Plastic Bag Ban: Information For Residents

Background

In January 2020, the Baltimore City Comprehensive Bag Reduction Act was signed into law, which bans single-use plastic bags at the point of sale, pickup, or delivery, and sets a fee for other types of bags. Originally set to take effect in January 2021, Mayor Scott signed an executive order to delay implementation until October 1, 2021, due to the Covid-19 pandemic.

You can find downloadable fact sheets for businesses and learn more about the details of the law here.

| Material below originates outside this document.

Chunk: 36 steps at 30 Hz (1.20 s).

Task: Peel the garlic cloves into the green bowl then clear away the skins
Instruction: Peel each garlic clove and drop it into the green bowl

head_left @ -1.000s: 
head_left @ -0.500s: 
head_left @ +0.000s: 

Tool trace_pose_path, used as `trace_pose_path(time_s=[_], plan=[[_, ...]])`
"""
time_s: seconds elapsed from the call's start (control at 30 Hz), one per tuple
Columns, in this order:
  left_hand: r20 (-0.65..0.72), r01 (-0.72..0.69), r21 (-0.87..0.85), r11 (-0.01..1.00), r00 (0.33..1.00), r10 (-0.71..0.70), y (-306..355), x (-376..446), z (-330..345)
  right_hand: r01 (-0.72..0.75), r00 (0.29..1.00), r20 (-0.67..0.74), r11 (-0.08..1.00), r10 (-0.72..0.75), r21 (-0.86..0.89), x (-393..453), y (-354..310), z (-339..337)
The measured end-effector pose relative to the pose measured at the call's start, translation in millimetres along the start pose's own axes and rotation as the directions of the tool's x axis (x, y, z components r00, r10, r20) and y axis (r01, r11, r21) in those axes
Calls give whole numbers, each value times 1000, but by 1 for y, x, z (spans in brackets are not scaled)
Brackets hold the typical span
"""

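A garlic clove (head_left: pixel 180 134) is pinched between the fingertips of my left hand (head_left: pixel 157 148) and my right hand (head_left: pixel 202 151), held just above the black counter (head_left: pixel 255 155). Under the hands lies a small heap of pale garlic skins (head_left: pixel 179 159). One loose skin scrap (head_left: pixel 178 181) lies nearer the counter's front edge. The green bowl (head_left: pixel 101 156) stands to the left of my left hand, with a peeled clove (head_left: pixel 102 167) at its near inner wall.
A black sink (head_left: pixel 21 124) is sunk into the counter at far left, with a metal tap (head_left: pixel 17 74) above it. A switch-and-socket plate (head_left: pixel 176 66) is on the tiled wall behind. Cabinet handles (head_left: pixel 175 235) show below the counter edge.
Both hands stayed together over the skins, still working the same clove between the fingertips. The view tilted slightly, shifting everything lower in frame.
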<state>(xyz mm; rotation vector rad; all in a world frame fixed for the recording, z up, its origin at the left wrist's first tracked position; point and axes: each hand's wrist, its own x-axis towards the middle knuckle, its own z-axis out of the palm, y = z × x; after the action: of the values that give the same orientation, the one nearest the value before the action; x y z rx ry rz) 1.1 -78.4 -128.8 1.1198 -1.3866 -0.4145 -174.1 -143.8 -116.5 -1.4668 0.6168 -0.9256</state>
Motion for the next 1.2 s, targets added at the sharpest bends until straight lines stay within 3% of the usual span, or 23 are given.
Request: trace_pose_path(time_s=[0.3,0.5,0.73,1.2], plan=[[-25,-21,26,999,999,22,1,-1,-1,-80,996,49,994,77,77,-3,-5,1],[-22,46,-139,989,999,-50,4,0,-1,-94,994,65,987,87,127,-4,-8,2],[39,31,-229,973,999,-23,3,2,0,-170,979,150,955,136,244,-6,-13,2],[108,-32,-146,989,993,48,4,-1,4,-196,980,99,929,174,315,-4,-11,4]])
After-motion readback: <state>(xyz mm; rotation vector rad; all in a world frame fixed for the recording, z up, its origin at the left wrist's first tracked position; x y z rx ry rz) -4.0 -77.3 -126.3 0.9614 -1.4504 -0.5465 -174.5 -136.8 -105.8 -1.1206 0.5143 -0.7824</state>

Why Bring a Reusable Bag to the store?

  • Everyone wants to live in a clean neighborhood! Plastic bags are a large portion of plastic pollution that ends up in our trees, streets, parks, drains, harbor, waterways, and oceans.
  • It will save you money! There will be a minimum five cent fee on other types of bags given out at the point of sale, pickup, or delivery, such as paper bags, compostable bags, and thicker reusable plastic bags. The purpose of the fee is to help reduce all types of bag-related waste.

What We’re Doing

In order to reduce waste and avoid fees, we’re encouraging Baltimore residents to remember to Bring Your Bag when going shopping! 

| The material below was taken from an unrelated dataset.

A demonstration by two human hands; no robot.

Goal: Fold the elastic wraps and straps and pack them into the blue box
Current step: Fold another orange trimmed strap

In conjunction with the launch of the Comprehensive Bag Reduction Act, we worked with community groups to get reusable bags out to Baltimore residents, by providing bags to sites that distribute food to residents in need and hosting reusable bag giveaways in front of grocery stores. We are grateful to BGE for donating 10,000 bags for this effort! We have also purchased and distributed bags at City sponsored events, and are actively accepting donations for more bags for distribution. If your community is distributing resources to residents in need, and would be a good location for a reusable bag giveaway – or if you have bags to donate! – let us know at sustainability@baltimorecity.gov. You can also use our Bring Your Bag logo if you’re printing your own bags.

Why Ban Plastic Bags?

Banning the use and spread of plastic bags decreases litter, prevents storm drain blockages and reduces our city’s carbon footprint to combat climate change. Fewer plastic bags in circulation is an important step towards a cleaner and greener Baltimore. In the U.S. we throw away enough plastic to fill a football stadium 1.5 times every day on average and that amount is increasing.

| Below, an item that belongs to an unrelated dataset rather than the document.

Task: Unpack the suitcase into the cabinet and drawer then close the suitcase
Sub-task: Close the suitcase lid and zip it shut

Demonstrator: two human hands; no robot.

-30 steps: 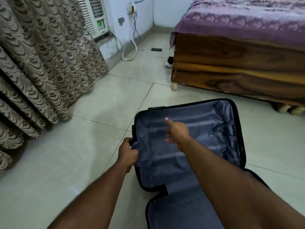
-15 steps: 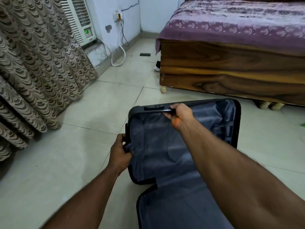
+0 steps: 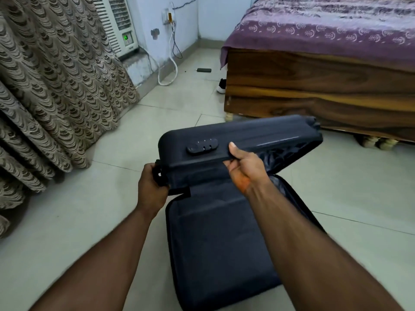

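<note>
I see my right hand [image 3: 243,163] gripping the free edge of the suitcase lid [image 3: 238,140]; the thumb lies on the outer shell just right of the combination lock [image 3: 202,146], and the fingers curl under the rim, so their tips are hidden from me. My left hand [image 3: 151,187] is closed round something black at the lid's left corner; I take it for a handle or strap, but the fist covers most of it and I cannot tell which. The lid is tilted over the lower half, partly raised, its dark blue outer face turned up toward me; the gap beneath it on the right shows only dark lining in shadow, and I cannot make out whether anything lies inside. The lower half of the suitcase [image 3: 215,248] rests flat on the tiled floor [image 3: 67,221], its grey lining bare where I can see it; my right forearm crosses its right side and the bottom edge of the view cuts off its near end. Beyond the lid stands a wooden bed [image 3: 314,86] with a purple patterned cover [image 3: 325,25], cut off at the right edge; its feet show dimly underneath. A small dark object [image 3: 204,70] lies on the floor near the wall, too small to identify; a shoe [image 3: 221,86] peeks from behind the bed corner. To the left hangs a patterned curtain [image 3: 56,86], beside a white appliance [image 3: 119,25] with a green display, its top cropped.
</note>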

Ten U.S. states and hundreds of municipalities like Baltimore have chosen to ban single-use plastic bags because they are an enormous part of our pollution problem, both at home and world-wide. Did you know that:

  • Plastic bags are only used for an average of 12 minutes each, but can take up to 500 years to degrade
  • The three trash interceptors in the Baltimore harbor, aka the Mr. Trash Wheel family, have collected over 700,000 plastic bags, with an uncountable number still in the harbor
  • Lightweight plastic bags are the type of debris most likely to be carried by the wind away from trashcans and landfills, ending up in trees, storm drains, streams, and eventually the ocean
  • Plastic bags cannot be accepted in Baltimore City’s recycling system (or at most other recycling centers), and in fact can gum up sorting machines and cause them to break down
  • Plastics are made from petroleum and are the fastest growing source of greenhouse gas emissions, which fuel climate change
  • Plastic bags and other types of plastic pollution are clogging the ocean and killing marine wildlife, including the fish and other species we rely on to eat

Can plastic bags be recycled?

They can, but only 8% are recycled – 92% are landfilled, incinerated, or littered. Plastic products break down over hundreds of years into micro-plastic particles that persist and accumulate in the environment. Plastic bags are not accepted in curbside recycling because they jam machinery and can cause costly damage.